◆ **What the task asks**
All of the data needs to be printed again, exactly as written.
######
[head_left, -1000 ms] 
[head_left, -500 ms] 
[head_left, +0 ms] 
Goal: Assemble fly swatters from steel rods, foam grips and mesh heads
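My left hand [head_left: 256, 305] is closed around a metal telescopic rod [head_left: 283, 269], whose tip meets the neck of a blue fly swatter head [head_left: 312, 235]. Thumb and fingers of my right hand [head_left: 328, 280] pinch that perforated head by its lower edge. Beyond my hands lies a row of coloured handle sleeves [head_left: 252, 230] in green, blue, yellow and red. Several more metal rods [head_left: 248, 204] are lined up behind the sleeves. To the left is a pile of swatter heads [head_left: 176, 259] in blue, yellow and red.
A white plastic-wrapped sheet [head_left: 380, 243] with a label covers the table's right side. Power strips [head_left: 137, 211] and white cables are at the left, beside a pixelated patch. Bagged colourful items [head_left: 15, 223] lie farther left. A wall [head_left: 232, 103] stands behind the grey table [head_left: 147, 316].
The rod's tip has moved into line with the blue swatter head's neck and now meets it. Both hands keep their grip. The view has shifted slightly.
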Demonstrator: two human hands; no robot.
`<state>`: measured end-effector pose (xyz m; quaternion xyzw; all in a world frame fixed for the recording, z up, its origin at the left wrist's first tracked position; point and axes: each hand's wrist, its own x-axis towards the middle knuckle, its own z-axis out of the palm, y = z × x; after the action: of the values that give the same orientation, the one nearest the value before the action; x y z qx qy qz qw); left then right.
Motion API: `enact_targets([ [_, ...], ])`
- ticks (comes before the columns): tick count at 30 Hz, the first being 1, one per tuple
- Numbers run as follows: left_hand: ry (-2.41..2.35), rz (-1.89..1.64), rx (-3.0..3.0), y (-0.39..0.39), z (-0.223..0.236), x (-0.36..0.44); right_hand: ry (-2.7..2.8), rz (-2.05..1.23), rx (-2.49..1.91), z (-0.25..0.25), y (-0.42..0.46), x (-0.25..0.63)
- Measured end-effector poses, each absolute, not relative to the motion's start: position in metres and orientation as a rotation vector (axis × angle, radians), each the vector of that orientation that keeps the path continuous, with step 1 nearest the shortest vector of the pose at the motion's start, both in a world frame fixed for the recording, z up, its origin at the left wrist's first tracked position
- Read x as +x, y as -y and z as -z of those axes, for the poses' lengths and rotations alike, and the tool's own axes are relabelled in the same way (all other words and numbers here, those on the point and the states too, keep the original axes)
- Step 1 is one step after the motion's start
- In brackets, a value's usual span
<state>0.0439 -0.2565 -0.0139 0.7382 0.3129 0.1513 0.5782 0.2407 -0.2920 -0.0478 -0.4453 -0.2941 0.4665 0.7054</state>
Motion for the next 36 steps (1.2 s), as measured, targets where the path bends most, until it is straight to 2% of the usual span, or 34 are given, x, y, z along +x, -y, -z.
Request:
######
◆ **Your solution**
[head_left, -1000 ms] 
[head_left, -500 ms] 
[head_left, +0 ms] 
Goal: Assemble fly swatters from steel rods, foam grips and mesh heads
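My left hand [head_left: 256, 305] is closed around a metal telescopic rod [head_left: 283, 269], whose tip meets the neck of a blue fly swatter head [head_left: 312, 235]. Thumb and fingers of my right hand [head_left: 328, 280] pinch that perforated head by its lower edge. Beyond my hands lies a row of coloured handle sleeves [head_left: 252, 230] in green, blue, yellow and red. Several more metal rods [head_left: 248, 204] are lined up behind the sleeves. To the left is a pile of swatter heads [head_left: 176, 259] in blue, yellow and red.
A white plastic-wrapped sheet [head_left: 380, 243] with a label covers the table's right side. Power strips [head_left: 137, 211] and white cables are at the left, beside a pixelated patch. Bagged colourful items [head_left: 15, 223] lie farther left. A wall [head_left: 232, 103] stands behind the grey table [head_left: 147, 316].
The rod's tip has moved into line with the blue swatter head's neck and now meets it. Both hands keep their grip. The view has shifted slightly.
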Demonstrator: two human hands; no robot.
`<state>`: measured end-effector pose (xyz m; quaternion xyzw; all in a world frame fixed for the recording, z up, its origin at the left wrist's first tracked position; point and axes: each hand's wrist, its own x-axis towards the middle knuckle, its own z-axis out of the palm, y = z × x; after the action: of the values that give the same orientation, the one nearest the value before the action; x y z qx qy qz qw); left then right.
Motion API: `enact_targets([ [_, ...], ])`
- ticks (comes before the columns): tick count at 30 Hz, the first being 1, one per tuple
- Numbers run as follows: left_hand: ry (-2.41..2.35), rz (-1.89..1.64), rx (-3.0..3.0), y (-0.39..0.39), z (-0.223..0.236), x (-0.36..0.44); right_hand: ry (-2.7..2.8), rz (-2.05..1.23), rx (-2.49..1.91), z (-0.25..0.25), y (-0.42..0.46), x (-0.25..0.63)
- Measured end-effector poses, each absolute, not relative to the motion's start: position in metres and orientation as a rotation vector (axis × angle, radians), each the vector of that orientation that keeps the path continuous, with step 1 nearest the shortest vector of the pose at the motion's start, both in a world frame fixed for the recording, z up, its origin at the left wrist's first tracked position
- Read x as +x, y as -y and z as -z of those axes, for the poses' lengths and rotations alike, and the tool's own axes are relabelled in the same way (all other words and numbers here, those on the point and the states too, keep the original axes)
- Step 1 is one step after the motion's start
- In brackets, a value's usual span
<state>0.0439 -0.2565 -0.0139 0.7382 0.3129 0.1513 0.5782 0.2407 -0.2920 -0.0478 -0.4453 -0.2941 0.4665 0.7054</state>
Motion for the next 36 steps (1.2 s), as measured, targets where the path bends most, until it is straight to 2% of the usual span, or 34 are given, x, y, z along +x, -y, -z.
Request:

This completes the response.